GENEX reports progress, improved outlook for 2018

Member-elected delegates of GENEX attended the cooperative’s annual meeting Jan. 24 in Bloomington, Minnesota. The delegates – dairy and beef cattle producers from across the U.S. – gathered to reflect on the past year’s operational successes and financial results. Discussion also focused on the proposed merger of GENEX parent company Cooperative Resources International (CRI) with Koepon Holding BV, the parent company of Alta Genetics and Valley Ag Software.

Huub te Plate, chief operating officer since August 2017, addressed the member-elected delegates of GENEX highlighting progress made during the 2016-2017 fiscal year. He noted the debut of several new products, programs and services. “A prime example is the Ideal Commercial Cow or ICC$ index for Jerseys. This index is innovation at work. We listened to the desires of our members and customers and took action.”

In collaboration with the CRI International Center for Biotechnology and AgSource, GENEX also released new proprietary health traits for dairy cattle. “Subclinical Ketosis, Metritis, Foot Health, Age at First Calving and Calf Survivability are measurable and heritable traits that have an economic value. These traits are unique to our ICC$ index. In the future, the list of traits like these will continue to grow.”
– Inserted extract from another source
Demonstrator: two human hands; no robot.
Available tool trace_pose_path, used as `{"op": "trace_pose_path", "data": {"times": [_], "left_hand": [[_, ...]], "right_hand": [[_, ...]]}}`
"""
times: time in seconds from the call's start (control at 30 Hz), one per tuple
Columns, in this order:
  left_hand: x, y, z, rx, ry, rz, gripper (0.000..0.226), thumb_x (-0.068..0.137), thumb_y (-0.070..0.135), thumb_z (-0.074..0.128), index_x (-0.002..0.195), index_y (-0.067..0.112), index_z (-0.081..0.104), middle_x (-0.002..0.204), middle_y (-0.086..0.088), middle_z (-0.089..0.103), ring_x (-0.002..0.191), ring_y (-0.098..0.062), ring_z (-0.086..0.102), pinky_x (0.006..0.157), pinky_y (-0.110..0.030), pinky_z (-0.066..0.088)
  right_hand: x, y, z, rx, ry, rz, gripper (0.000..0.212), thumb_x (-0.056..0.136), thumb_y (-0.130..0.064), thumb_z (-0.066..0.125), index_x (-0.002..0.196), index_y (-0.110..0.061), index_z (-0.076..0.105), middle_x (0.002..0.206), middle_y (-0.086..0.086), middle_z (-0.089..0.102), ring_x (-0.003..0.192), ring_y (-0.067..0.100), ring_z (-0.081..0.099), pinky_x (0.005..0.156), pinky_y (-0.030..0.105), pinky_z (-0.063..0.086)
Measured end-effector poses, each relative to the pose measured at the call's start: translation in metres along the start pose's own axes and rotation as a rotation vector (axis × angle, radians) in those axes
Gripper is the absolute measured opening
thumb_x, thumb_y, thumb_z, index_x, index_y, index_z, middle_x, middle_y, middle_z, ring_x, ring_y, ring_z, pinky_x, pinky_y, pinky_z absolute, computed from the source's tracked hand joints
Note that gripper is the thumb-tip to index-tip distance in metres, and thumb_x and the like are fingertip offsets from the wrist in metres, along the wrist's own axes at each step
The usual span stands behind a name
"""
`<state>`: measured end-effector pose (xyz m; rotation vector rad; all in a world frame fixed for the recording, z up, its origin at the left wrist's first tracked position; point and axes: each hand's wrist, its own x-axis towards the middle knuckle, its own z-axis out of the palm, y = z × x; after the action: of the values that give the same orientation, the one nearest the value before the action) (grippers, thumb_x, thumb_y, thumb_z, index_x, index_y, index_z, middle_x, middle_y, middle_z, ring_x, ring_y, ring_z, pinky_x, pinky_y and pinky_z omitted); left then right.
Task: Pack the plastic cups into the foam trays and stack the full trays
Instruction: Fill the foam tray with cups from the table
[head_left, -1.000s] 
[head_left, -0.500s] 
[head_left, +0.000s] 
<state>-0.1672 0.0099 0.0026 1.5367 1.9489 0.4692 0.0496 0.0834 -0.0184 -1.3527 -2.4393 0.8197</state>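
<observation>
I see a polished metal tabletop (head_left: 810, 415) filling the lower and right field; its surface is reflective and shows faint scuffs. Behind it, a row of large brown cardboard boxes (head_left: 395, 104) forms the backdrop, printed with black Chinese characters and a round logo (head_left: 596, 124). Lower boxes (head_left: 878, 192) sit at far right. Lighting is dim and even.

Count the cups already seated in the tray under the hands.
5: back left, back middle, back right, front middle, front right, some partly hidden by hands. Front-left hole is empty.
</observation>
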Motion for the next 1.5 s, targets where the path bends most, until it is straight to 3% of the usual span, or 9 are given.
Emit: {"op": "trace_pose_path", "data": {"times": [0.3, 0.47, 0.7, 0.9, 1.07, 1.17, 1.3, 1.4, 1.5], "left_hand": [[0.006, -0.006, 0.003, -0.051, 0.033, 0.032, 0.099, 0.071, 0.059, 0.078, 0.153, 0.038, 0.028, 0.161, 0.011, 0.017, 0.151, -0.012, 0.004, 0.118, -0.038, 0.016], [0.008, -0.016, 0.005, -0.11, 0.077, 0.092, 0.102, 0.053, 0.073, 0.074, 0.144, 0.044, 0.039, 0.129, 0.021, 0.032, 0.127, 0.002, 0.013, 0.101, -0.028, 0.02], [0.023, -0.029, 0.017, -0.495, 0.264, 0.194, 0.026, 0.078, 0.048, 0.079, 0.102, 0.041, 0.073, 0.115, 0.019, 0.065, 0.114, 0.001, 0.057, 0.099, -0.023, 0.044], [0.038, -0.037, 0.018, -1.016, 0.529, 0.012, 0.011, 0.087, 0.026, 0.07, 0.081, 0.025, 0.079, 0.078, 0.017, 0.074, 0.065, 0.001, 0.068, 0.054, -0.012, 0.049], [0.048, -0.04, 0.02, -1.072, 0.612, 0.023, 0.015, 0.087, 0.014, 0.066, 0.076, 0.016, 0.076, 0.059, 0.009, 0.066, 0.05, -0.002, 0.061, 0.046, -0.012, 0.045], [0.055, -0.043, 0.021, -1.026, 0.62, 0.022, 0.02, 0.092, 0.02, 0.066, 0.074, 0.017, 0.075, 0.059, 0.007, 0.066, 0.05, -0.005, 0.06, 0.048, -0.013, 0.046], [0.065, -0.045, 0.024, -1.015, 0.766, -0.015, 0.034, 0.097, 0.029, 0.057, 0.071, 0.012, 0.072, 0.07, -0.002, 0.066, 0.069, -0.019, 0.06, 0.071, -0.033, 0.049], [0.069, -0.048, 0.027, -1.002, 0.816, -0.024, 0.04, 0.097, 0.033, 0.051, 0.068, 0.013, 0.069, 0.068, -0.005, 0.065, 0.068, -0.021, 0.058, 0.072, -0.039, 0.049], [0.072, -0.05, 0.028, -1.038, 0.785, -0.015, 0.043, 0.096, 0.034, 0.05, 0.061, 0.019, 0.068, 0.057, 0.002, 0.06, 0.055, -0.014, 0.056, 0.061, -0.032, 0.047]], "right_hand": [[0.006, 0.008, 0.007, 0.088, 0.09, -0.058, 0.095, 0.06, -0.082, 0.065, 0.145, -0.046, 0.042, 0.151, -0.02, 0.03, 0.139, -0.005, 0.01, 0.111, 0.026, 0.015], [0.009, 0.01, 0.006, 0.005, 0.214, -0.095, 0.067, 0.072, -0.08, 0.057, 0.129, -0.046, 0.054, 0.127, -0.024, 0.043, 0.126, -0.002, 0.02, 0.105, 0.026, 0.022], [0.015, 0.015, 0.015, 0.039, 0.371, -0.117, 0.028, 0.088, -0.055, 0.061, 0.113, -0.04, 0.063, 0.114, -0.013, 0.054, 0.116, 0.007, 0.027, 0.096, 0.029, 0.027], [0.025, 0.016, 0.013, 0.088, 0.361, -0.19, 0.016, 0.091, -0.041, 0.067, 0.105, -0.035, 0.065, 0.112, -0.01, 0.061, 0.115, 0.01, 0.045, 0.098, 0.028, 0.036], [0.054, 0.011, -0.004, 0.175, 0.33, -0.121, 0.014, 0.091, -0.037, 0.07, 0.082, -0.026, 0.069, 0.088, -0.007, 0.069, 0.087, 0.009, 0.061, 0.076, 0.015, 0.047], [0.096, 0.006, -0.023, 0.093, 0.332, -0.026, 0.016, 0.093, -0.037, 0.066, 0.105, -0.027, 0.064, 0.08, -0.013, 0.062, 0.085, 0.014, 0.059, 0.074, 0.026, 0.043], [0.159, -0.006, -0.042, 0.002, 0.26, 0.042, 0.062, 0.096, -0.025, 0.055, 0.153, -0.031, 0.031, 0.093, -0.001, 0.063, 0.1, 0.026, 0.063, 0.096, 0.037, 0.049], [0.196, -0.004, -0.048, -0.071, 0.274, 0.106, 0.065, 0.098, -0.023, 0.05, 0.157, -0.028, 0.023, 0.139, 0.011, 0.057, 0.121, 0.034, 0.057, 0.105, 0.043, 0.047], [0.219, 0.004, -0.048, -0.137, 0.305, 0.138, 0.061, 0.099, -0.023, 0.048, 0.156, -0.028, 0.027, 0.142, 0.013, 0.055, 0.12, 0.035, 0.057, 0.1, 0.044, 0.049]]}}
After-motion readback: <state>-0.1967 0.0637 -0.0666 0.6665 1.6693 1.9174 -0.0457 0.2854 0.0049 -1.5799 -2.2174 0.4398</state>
Te Plate also mentioned the addition of Jetstream Genetics to the cooperative’s sire portfolio, market acceptance of the new RumiLife® CAL24™ nutritional supplement and increased demand for the SCR Heatime® system.

Despite progress in new products and services, the 2017 GENEX financial results were below expectations. Te Plate states, “Domestic dairy marketing had a good year, breaking records for sales and beef unit sales continue to increase, but the strong dollar inhibited international sales during the first six months of the fiscal year. While international sales recovered in the second half of the year, the financial shortfall of the first half was too big to overcome.

“Additionally, the 2017 financials included a one-time write-down of our investment in semen sorting research through MOFA GLOBAL and paydown of debt. With this, however, the stage is set for a profitable 2018; we enter the year with an improved balance sheet.”

John Ruedinger, GENEX board president and dairy producer from Van Dyne, Wisconsin, addressed his fellow cooperative members regarding the proposed merger with Koepon Holding. “The most significant event this year was your board of directors’ unanimous vote to continue merger discussions with Koepon. Your board feels this merger is the most positive way for GENEX to continue to add value to members and customers.

“In the proposed merger, the business model preserves our cooperative principles; yet, it leads to synergies that enable higher innovation levels and better products and services. At the same time, the GENEX employee you are familiar with will still pull into your driveway and GENEX will continue to have members, delegates and a board of directors.”

Currently, the merger is in the business planning and due diligence phase. If these processes are successful and following management recommendations and board approvals, the formal merger will require the support of two-thirds of CRI voting delegates. The delegate vote is expected to take place in May. The merger could then formally occur by early to mid-summer.

In closing, Ruedinger shared what GENEX has become and what it will continue to represent in the future. “We have developed a reputation as an industry leader and innovator. We need to carry this reputation to the next generation of dairy and beef producers, domestically and internationally. In the 88-year history of predecessor cooperative innovation, and the short 25-year history of our parent company CRI, we will always have a cooperative business to be proud of, now and for future generations to come.”